■ YOUR ASSIGNMENT
Say how many lines in the entries below have the word "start" in them, giving only the number.

(Saved entries)
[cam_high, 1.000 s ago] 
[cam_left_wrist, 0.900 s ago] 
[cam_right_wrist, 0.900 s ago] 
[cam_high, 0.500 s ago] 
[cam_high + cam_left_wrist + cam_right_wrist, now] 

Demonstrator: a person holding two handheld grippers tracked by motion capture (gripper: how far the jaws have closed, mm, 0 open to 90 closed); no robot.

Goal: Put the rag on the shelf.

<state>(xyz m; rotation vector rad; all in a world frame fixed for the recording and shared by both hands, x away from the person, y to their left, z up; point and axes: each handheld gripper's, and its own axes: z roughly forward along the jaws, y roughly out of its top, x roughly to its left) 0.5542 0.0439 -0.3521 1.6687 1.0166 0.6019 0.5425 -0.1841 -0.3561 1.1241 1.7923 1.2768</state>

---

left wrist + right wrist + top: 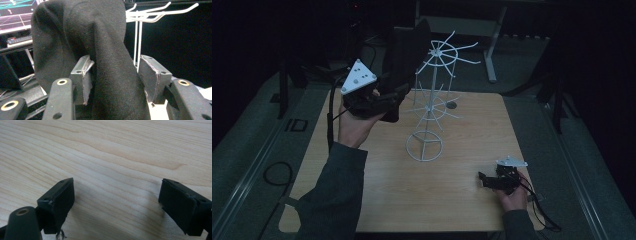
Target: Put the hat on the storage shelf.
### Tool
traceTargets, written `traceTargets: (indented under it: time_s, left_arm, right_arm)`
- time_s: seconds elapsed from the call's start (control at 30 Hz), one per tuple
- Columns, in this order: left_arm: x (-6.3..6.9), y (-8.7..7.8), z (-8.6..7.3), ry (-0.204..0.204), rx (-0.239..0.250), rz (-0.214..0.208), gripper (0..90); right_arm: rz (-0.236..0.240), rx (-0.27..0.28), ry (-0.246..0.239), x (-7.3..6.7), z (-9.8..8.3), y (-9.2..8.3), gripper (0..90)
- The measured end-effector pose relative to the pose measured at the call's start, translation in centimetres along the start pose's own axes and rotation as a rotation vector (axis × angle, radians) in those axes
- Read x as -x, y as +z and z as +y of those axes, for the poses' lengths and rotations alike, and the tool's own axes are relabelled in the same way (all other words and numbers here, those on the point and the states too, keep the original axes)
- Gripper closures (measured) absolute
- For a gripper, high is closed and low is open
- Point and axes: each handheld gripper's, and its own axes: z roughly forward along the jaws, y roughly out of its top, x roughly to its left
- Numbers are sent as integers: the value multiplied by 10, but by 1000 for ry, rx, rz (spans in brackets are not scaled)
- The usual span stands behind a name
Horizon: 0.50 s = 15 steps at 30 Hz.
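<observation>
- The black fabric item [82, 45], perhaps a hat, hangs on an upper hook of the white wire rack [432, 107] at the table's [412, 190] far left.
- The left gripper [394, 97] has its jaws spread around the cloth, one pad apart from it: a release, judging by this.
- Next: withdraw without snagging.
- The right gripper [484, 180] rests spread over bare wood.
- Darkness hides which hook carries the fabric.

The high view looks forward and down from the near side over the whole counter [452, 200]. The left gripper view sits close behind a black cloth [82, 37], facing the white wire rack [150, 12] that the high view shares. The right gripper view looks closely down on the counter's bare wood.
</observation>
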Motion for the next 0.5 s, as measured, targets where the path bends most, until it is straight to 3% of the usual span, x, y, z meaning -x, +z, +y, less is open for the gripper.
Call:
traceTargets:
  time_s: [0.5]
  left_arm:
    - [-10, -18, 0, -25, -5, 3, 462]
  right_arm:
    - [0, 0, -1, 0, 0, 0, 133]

■ ANSWER FOR THIS EXERCISE
2